■ **YOUR GOAL**:
Where the string "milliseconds" appears in a line of the material below, copy that line.

###

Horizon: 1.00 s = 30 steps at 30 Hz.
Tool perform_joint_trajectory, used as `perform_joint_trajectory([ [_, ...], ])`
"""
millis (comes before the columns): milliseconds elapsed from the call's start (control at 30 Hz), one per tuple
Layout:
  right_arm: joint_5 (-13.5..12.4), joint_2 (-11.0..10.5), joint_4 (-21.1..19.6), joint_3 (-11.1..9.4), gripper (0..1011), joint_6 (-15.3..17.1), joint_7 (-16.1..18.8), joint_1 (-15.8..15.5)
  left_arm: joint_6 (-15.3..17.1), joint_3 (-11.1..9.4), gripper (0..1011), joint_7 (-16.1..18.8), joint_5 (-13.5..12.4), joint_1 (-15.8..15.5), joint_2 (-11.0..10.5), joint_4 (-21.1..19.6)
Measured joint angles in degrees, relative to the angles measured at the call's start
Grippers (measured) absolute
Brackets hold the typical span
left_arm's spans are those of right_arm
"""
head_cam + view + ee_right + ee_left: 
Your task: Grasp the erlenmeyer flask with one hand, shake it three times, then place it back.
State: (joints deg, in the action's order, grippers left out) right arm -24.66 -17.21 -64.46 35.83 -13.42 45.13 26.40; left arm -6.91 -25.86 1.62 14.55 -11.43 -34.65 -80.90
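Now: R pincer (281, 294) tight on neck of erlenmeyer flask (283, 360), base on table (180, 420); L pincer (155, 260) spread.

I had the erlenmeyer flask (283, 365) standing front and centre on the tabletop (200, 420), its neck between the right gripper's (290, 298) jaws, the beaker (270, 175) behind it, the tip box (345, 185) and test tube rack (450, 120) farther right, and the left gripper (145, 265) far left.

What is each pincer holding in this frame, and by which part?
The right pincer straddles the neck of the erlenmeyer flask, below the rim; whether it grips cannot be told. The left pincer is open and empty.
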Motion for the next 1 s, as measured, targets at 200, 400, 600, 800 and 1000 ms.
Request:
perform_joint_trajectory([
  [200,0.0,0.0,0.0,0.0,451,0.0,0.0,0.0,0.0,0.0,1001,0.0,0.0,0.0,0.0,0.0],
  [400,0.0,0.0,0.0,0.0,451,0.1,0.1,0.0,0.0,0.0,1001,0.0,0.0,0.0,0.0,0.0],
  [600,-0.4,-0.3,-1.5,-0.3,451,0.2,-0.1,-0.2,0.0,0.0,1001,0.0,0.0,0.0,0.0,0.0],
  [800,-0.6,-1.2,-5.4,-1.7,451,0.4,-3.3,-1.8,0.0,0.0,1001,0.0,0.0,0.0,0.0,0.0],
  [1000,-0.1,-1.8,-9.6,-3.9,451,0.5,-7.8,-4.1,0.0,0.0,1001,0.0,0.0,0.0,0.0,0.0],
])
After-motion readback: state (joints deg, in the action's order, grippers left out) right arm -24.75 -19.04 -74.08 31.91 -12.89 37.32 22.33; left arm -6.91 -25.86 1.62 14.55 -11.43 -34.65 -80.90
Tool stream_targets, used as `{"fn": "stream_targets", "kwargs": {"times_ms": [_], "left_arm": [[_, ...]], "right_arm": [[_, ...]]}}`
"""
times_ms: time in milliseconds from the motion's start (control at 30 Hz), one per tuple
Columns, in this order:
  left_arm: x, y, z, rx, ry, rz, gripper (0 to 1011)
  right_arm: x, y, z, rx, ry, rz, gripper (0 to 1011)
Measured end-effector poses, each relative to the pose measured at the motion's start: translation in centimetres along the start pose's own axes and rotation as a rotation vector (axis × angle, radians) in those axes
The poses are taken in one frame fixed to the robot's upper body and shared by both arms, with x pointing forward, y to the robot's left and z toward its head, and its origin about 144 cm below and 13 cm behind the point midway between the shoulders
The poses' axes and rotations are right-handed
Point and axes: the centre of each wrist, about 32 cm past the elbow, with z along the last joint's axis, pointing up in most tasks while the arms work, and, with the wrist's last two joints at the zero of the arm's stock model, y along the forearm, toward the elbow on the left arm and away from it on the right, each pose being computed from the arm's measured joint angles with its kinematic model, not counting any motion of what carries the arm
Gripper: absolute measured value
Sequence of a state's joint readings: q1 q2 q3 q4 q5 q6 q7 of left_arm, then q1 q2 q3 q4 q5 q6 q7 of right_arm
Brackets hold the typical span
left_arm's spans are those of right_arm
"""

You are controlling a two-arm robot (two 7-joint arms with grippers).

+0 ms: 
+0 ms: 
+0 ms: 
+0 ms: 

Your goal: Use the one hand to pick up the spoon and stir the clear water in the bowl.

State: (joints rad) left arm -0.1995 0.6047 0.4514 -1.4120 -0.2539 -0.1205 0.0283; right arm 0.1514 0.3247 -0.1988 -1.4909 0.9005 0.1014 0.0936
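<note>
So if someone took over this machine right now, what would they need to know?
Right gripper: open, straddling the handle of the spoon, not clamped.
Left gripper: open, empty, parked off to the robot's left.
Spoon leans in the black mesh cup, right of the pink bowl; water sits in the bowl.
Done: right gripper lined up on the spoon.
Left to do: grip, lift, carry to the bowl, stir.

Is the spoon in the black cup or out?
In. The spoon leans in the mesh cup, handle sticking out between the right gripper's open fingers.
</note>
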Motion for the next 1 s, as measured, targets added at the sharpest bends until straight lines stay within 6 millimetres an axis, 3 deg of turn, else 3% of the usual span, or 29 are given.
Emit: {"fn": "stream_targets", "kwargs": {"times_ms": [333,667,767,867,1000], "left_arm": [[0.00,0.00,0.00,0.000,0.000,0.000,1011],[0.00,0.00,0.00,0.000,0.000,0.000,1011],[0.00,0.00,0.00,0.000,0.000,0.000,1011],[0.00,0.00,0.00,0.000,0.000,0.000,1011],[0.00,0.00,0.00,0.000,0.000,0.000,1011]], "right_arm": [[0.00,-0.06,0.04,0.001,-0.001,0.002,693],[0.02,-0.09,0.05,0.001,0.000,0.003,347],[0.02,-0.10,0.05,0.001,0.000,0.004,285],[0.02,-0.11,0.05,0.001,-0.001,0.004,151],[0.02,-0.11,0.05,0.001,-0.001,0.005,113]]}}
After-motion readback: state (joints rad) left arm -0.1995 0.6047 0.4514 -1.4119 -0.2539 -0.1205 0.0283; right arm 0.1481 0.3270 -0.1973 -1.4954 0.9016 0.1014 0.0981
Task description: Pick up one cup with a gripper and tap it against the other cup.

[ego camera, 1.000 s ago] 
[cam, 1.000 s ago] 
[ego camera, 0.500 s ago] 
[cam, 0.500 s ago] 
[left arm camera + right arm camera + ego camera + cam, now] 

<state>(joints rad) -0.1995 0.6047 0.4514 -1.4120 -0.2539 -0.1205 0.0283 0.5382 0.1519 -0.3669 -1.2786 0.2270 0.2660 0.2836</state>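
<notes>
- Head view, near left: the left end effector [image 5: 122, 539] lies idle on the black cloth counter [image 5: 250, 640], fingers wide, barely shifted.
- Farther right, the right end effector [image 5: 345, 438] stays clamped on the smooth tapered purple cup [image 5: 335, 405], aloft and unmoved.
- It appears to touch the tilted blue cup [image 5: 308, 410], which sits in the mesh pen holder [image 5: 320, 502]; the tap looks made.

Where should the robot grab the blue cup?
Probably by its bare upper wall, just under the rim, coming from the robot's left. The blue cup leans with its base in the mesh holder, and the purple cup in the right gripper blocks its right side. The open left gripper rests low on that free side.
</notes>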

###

■ **SOLUTION FOR THIS EXERCISE**:
millis (comes before the columns): milliseconds elapsed from the call's start (control at 30 Hz), one per tuple
times_ms: time in milliseconds from the motion's start (control at 30 Hz), one per tuple

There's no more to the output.